Testing your apps for all browsers
What do you like best about the product?
Very helpful in testing web and mobile apps in different browsers for compatibility
What do you dislike about the product?
what ever limited use of Browser stack we have done, it looks good
What problems is the product solving and how is that benefiting you?
web and mobile apps in different browsers for compatibility
Effortless Testing with Real Devices
What do you like best about the product?
I really appreciate BrowserStack for offering a full range of real devices, which is essential for us as a service company with customers who are very particular about application compatibility. The ease of use when it comes to installing APK or IPA files is a big plus, especially when I want to upgrade the APK with new features or test a web app on multiple browsers. I'm also starting to like the AI features. The initial setup is easy, and it fits well with our needs.
What do you dislike about the product?
I find the iOS app installation slower than I'd like. When installing an app after selecting the device, it takes a good amount of time.
What problems is the product solving and how is that benefiting you?
BrowserStack provides a full range of real devices for testing, which is crucial for our service company. It's easy to install APK or IPA files and test web apps across multiple browsers. I also enjoy the new AI features.

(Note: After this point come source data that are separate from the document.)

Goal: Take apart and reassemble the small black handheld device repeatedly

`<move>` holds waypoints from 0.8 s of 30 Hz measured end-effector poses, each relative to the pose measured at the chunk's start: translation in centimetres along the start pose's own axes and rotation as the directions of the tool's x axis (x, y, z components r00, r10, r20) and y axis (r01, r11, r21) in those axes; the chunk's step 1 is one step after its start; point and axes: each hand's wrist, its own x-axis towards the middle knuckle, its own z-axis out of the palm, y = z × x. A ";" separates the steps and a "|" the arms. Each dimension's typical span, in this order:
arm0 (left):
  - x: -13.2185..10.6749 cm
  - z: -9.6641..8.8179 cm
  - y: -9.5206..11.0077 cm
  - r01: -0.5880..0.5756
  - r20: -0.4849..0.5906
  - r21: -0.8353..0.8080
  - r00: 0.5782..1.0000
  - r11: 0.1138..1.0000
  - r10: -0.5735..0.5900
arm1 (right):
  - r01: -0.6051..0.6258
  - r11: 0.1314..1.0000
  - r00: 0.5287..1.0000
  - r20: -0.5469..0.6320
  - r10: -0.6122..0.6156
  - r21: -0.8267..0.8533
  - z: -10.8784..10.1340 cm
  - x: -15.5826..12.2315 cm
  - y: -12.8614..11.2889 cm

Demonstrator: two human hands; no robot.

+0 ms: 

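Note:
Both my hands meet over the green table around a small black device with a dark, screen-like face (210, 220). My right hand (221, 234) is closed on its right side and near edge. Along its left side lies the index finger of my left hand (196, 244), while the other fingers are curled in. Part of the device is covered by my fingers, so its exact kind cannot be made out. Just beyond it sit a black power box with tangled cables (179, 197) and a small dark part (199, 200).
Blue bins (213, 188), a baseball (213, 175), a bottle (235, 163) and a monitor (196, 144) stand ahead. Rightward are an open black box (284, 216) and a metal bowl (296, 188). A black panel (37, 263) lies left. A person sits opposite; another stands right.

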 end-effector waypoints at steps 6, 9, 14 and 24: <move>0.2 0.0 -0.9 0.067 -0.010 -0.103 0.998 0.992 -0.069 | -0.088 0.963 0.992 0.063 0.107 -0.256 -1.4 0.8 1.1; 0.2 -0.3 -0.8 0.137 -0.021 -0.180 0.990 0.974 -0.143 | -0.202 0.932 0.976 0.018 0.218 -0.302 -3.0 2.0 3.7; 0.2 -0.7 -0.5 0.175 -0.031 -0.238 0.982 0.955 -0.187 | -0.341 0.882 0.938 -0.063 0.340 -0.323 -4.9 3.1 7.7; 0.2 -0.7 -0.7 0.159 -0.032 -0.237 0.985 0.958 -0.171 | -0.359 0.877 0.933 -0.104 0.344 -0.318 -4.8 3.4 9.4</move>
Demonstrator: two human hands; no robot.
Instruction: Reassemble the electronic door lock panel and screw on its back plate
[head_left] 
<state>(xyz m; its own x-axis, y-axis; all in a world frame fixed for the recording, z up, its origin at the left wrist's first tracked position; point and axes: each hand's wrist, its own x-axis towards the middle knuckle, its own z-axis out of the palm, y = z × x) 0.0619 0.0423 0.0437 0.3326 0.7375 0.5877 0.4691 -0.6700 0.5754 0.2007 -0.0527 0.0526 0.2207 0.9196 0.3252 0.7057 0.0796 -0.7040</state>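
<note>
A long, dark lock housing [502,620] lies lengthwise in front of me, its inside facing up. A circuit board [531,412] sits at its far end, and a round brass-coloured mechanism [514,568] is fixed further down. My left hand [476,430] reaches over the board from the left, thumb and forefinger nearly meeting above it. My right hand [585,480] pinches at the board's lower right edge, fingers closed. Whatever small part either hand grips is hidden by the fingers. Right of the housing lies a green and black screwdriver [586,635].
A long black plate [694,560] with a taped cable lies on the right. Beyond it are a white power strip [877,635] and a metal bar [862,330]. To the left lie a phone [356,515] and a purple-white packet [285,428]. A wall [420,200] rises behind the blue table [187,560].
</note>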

Effortless Cross-Browser Testing with Seamless Automation Integration
What do you like best about the product?
It saves a lot of time because everything runs online and setup is easy. The interface is simple, and it works well with automation tools like Selenium and CI/CD pipelines. It’s very helpful for teams that need cross-browser testing. However, it can feel expensive, sometimes the sessions are slow or laggy, and device availability can be an issue during busy times. Overall, BrowserStack is a good and reliable testing platform, but the price and performance issues may not suit everyone.
What do you dislike about the product?
well nothing as of now but sometime session disconnects alot but its not usual.
What problems is the product solving and how is that benefiting you?
t removes the hassle of setting up multiple environments and saves a lot of time by providing instant access to real devices in the cloud. This helps me quickly catch cross-browser and device-specific issues, improves test coverage, and speeds up both manual and automated testing.
Effortless Parallel Testing and Seamless Integrations
What do you like best about the product?
Parallel execution actually works reliably. When we run our full suite across multiple OS-browser combinations, the time savings are huge. The integration with popular frameworks (Selenium, Appium, Playwright, Cypress) is straightforward, you don’t waste time wrestling with configs. The session dashboard is clean: logs, video, network timelines, console output - all in one place. Debugging flakiness becomes much easier. Being able to run tests on real mobile + desktop devices without maintaining hardware is a massive operational relief. Build insights (pass/fail trends, flaky test detection, failure clustering) help identify problem tests faster.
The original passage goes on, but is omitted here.